Вы находитесь на странице: 1из 8

G.R. No.

70462 August 11, 1988

PAN AMERICAN WORLD AIRWAYS, INC., petitioner,


vs.
INTERMEDIATE APPELLATE COURT, RENE V. PANGAN, SOTANG BASTOS PRODUCTIONS
and ARCHER PRODUCTIONS, respondents.

Guerrero & Torres for petitioner.

Jose B. Layug for private respondents.

CORTES, J.:

Before the Court is a petition filed by an international air carrier seeking to limit its liability for lost
baggage, containing promotional and advertising materials for films to be exhibited in Guam and the
U.S.A., clutch bags, barong tagalogs and personal belongings, to the amount specified in the airline
ticket absent a declaration of a higher valuation and the payment of additional charges.

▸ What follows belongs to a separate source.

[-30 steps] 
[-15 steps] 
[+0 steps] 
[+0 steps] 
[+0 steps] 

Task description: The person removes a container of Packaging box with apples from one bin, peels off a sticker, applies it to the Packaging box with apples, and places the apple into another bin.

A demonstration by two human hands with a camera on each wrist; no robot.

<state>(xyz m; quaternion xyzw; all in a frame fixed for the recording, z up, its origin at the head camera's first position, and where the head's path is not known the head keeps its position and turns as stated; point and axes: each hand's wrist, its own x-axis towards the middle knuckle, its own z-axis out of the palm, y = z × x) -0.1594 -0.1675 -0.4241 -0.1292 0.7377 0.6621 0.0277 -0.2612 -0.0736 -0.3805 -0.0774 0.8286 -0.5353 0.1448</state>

The undisputed facts of the case, as found by the trial court and adopted by the appellate court, are
as follows:

On April 25, 1978, plaintiff Rene V. Pangan, president and general manager of the
plaintiffs Sotang Bastos and Archer Production while in San Francisco, Califonia and
Primo Quesada of Prime Films, San Francisco, California, entered into an agreement
(Exh. A) whereby the former, for and in consideration of the amount of US $2,500.00
per picture, bound himself to supply the latter with three films. 'Ang Mabait, Masungit
at ang Pangit,' 'Big Happening with Chikiting and Iking,' and 'Kambal Dragon' for
exhibition in the United States. It was also their agreement that plaintiffs would
provide the necessary promotional and advertising materials for said films on or
before May 30, 1978.

On his way home to the Philippines, plaintiff Pangan visited Guam where he
contacted Leo Slutchnick of the Hafa Adai Organization. Plaintiff Pangan likewise
entered into a verbal agreement with Slutchnick for the exhibition of two of the films
above-mentioned at the Hafa Adai Theater in Guam on May 30, 1978 for the
consideration of P7,000.00 per picture (p. 11, tsn, June 20, 1979). Plaintiff Pangan
undertook to provide the necessary promotional and advertising materials for said
films on or before the exhibition date on May 30,1978.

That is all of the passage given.